_Assignment_
Word for word, copy all the data and drop the pictures.

_Data section_
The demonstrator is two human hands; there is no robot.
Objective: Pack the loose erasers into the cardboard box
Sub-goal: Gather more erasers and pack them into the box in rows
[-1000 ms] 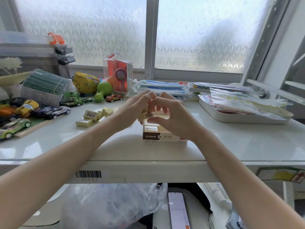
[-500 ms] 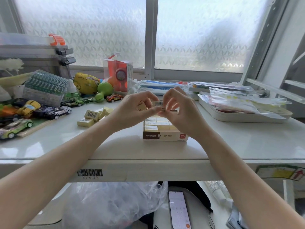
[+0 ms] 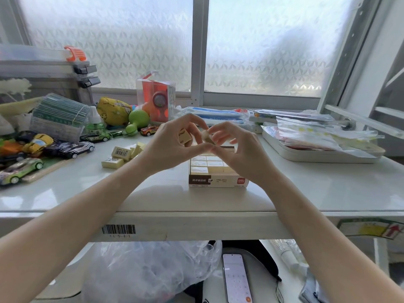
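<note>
A glossy white bench [image 3: 306, 189] is running across the middle of the frame under a frosted, patterned window [image 3: 262, 47] that is letting in pale daylight. At the centre of the frame both hands are hovering just above an open cardboard box with a brown and white printed front [image 3: 218, 181], which is sitting near the bench's front edge and showing rows of cream erasers already lying inside. The left hand [image 3: 172, 145] is curling its fingers around a cream rectangular eraser with dark print [image 3: 185, 136], so its grip is closed on that piece. The right hand [image 3: 238, 149] is pinching a small pale eraser [image 3: 205, 136] between thumb and fingertips, touching the left hand's fingertips; this piece is blurred.

Left of the hands, a little heap of loose cream erasers with barcode wrappers [image 3: 122, 155] is lying on the bench. Further toward the left of the frame, toy cars in yellow, black and green [image 3: 50, 145] are crowding the surface beside a rubber-banded stack of green-edged cards [image 3: 59, 115]. Behind the hands a clear box with an orange toy inside [image 3: 155, 98] is standing by the sill. At the right of the frame a white tray piled with plastic bags [image 3: 323, 155] is resting on the bench. Below the bench edge a barcode sticker [image 3: 118, 229] is showing, and at the bottom of the frame a crumpled clear plastic bag [image 3: 148, 272] and a lit phone [image 3: 237, 278] are lying.
</note>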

_Solved exercise_
The demonstrator is two human hands; there is no robot.
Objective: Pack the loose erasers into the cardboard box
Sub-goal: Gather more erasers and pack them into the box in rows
[-1000 ms] 
[-500 ms] 
[+0 ms] 
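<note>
A glossy white bench [image 3: 306, 189] is running across the middle of the frame under a frosted, patterned window [image 3: 262, 47] that is letting in pale daylight. At the centre of the frame both hands are hovering just above an open cardboard box with a brown and white printed front [image 3: 218, 181], which is sitting near the bench's front edge and showing rows of cream erasers already lying inside. The left hand [image 3: 172, 145] is curling its fingers around a cream rectangular eraser with dark print [image 3: 185, 136], so its grip is closed on that piece. The right hand [image 3: 238, 149] is pinching a small pale eraser [image 3: 205, 136] between thumb and fingertips, touching the left hand's fingertips; this piece is blurred.

Left of the hands, a little heap of loose cream erasers with barcode wrappers [image 3: 122, 155] is lying on the bench. Further toward the left of the frame, toy cars in yellow, black and green [image 3: 50, 145] are crowding the surface beside a rubber-banded stack of green-edged cards [image 3: 59, 115]. Behind the hands a clear box with an orange toy inside [image 3: 155, 98] is standing by the sill. At the right of the frame a white tray piled with plastic bags [image 3: 323, 155] is resting on the bench. Below the bench edge a barcode sticker [image 3: 118, 229] is showing, and at the bottom of the frame a crumpled clear plastic bag [image 3: 148, 272] and a lit phone [image 3: 237, 278] are lying.
</note>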

Nothing further belongs to this answer.